Collection entries:
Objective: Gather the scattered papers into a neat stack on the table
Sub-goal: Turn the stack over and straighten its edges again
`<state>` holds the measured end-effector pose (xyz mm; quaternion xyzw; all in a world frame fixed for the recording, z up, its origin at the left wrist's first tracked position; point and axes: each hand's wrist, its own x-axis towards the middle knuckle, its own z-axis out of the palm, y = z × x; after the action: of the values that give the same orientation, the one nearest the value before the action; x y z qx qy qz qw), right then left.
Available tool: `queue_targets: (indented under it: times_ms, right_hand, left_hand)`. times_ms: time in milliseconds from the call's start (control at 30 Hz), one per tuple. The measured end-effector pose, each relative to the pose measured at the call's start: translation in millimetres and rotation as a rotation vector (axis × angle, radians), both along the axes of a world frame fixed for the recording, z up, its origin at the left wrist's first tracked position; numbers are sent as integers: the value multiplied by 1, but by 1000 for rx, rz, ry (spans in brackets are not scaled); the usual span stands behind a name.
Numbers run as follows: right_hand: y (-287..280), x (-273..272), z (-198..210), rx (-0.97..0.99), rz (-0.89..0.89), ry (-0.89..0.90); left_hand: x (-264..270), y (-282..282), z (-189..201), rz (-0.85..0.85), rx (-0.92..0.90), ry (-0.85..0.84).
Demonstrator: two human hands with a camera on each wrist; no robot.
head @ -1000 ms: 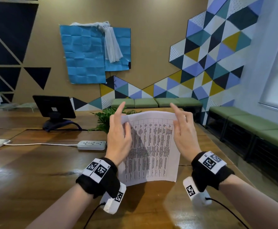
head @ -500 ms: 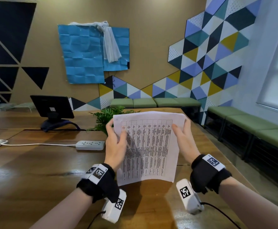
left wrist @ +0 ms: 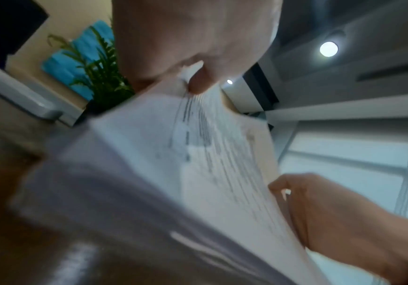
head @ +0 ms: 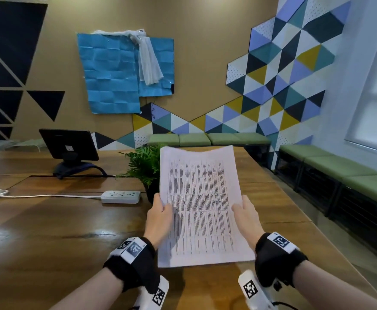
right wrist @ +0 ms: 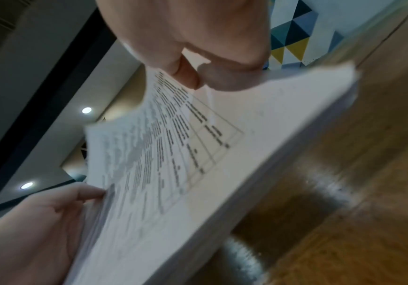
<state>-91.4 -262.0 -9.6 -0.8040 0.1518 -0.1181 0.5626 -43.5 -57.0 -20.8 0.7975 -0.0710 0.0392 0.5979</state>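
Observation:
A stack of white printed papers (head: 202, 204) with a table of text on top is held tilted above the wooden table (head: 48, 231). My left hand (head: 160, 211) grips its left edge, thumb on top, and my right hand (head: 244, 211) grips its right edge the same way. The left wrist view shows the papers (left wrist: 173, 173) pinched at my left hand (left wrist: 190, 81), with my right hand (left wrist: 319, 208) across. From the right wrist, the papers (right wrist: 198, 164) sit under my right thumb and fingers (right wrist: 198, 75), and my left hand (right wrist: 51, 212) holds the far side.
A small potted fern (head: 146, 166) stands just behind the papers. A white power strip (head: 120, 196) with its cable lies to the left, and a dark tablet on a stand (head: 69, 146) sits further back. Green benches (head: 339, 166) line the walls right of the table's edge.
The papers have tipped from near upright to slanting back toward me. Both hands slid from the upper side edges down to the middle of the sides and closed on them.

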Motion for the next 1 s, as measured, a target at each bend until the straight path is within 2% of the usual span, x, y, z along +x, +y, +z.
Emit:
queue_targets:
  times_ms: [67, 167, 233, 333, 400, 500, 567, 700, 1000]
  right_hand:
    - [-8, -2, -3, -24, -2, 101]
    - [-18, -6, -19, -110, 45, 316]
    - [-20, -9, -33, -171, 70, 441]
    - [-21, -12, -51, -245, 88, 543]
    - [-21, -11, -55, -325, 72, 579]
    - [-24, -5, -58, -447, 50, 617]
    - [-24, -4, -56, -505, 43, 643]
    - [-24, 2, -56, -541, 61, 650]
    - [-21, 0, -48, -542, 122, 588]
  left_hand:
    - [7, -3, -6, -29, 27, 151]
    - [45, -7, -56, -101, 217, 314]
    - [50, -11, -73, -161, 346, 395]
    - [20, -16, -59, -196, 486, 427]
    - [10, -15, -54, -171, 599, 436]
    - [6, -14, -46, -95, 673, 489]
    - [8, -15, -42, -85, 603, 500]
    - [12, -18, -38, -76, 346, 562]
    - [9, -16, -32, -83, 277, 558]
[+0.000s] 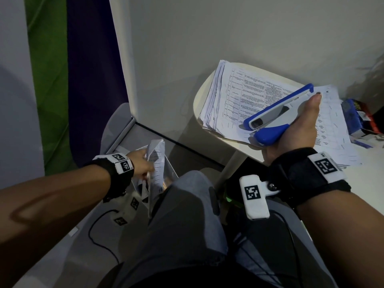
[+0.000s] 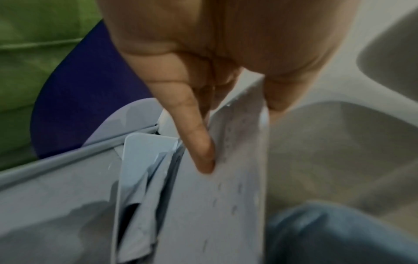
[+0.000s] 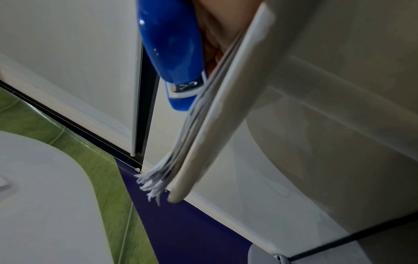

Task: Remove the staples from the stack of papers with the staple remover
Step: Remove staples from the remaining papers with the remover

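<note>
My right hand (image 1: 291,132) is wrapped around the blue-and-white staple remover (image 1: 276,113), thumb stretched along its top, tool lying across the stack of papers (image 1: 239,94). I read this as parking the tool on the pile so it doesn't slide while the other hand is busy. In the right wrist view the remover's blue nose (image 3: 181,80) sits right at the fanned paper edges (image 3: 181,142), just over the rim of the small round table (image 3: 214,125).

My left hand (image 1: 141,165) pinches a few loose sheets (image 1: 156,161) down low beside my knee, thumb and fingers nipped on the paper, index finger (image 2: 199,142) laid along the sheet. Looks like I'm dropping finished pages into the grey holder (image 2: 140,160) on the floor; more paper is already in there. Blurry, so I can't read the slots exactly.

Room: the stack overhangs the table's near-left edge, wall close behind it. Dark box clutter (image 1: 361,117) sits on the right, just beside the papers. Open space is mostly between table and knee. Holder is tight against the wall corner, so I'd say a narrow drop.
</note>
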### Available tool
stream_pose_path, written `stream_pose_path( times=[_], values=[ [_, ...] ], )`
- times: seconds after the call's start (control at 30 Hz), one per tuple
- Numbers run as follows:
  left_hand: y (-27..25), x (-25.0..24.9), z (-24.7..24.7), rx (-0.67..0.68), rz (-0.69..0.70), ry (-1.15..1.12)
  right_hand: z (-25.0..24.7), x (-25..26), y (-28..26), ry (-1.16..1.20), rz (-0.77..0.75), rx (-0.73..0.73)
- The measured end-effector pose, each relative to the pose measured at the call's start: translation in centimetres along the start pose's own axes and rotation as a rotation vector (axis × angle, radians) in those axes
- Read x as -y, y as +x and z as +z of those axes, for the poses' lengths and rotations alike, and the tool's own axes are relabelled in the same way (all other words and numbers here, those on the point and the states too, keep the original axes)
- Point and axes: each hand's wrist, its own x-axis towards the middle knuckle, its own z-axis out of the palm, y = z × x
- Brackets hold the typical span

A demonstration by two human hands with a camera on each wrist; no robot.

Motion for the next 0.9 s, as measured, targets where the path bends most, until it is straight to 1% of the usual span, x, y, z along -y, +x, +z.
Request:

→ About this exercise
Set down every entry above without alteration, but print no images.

→ Exercise output
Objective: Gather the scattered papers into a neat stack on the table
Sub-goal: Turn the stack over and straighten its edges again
`<state>` holds the measured end-effector pose (xyz mm; quaternion xyzw; all in a world frame fixed for the recording, z up, its origin at the left wrist's first tracked position; point and axes: each hand's wrist, its own x-axis towards the middle knuckle, its own z-axis out of the palm, y = z × x; after the action: of the values that give the same orientation, the one nearest the value before the action; x y z qx qy qz qw), right then left.
Available tool: `queue_targets: (indented under it: times_ms, right_hand, left_hand)`. times_ms: time in milliseconds from the call's start (control at 30 Hz), one per tuple. The measured end-effector pose, each relative to the pose measured at the call's start: translation in millimetres and rotation as a rotation vector (axis × angle, radians), both along the axes of a world frame fixed for the recording, z up, its origin at the left wrist's first tracked position; numbers are sent as integers: the value multiplied by 1, but by 1000 for rx, rz, ry (spans in brackets are not scaled); the usual span stands behind a name.
Numbers run as follows: right_hand: y (-287..280), x (-273..272), z (-198..210), rx (-0.97..0.99), rz (-0.89..0.89), ry (-0.89..0.90); left_hand: x (-264..270), y (-282..282), z (-189..201), rz (-0.85..0.85), rx (-0.92..0.90), ry (-0.85..0.84).
Demonstrator: two human hands with a camera on each wrist; no robot.
head @ -1000 ms: 
head @ -500 ms: 
left wrist @ +0 ms: 
head @ +0 ms: 
right wrist @ +0 ms: 
<state>-91.4 -262.0 -9.6 -0.8040 0.1518 -0.1181 0.5626 -43.5 -57.0 -20.8 0.7975 -0.0710 0.0392 0.5979</state>
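Observation:
A stack of white printed papers (head: 202, 204) with a table of text on top is held tilted above the wooden table (head: 48, 231). My left hand (head: 160, 211) grips its left edge, thumb on top, and my right hand (head: 244, 211) grips its right edge the same way. The left wrist view shows the papers (left wrist: 173, 173) pinched at my left hand (left wrist: 190, 81), with my right hand (left wrist: 319, 208) across. From the right wrist, the papers (right wrist: 198, 164) sit under my right thumb and fingers (right wrist: 198, 75), and my left hand (right wrist: 51, 212) holds the far side.
A small potted fern (head: 146, 166) stands just behind the papers. A white power strip (head: 120, 196) with its cable lies to the left, and a dark tablet on a stand (head: 69, 146) sits further back. Green benches (head: 339, 166) line the walls right of the table's edge.
The papers have tipped from near upright to slanting back toward me. Both hands slid from the upper side edges down to the middle of the sides and closed on them.
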
Motion for the next 1 s, as measured, a target at each bend until the straight path is within 2% of the usual span, x, y, z along +x, +y, +z.
Emit:
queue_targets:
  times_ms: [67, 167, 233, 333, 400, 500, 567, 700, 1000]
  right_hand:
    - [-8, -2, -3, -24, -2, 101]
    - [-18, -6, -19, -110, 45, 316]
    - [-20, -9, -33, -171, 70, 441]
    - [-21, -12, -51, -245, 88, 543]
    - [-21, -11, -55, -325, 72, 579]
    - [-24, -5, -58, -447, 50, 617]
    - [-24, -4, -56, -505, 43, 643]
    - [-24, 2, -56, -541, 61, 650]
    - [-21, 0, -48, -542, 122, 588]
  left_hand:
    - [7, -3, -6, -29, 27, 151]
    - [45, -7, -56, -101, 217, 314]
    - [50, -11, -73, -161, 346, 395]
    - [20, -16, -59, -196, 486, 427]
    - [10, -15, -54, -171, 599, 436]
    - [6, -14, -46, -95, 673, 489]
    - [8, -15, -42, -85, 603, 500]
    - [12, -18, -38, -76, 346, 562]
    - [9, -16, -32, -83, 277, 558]
[+0.000s] 
[+0.000s] 
[+0.000s] 

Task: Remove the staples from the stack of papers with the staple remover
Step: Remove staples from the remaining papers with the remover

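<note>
My right hand (image 1: 291,132) is wrapped around the blue-and-white staple remover (image 1: 276,113), thumb stretched along its top, tool lying across the stack of papers (image 1: 239,94). I read this as parking the tool on the pile so it doesn't slide while the other hand is busy. In the right wrist view the remover's blue nose (image 3: 181,80) sits right at the fanned paper edges (image 3: 181,142), just over the rim of the small round table (image 3: 214,125).

My left hand (image 1: 141,165) pinches a few loose sheets (image 1: 156,161) down low beside my knee, thumb and fingers nipped on the paper, index finger (image 2: 199,142) laid along the sheet. Looks like I'm dropping finished pages into the grey holder (image 2: 140,160) on the floor; more paper is already in there. Blurry, so I can't read the slots exactly.

Room: the stack overhangs the table's near-left edge, wall close behind it. Dark box clutter (image 1: 361,117) sits on the right, just beside the papers. Open space is mostly between table and knee. Holder is tight against the wall corner, so I'd say a narrow drop.
</note>
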### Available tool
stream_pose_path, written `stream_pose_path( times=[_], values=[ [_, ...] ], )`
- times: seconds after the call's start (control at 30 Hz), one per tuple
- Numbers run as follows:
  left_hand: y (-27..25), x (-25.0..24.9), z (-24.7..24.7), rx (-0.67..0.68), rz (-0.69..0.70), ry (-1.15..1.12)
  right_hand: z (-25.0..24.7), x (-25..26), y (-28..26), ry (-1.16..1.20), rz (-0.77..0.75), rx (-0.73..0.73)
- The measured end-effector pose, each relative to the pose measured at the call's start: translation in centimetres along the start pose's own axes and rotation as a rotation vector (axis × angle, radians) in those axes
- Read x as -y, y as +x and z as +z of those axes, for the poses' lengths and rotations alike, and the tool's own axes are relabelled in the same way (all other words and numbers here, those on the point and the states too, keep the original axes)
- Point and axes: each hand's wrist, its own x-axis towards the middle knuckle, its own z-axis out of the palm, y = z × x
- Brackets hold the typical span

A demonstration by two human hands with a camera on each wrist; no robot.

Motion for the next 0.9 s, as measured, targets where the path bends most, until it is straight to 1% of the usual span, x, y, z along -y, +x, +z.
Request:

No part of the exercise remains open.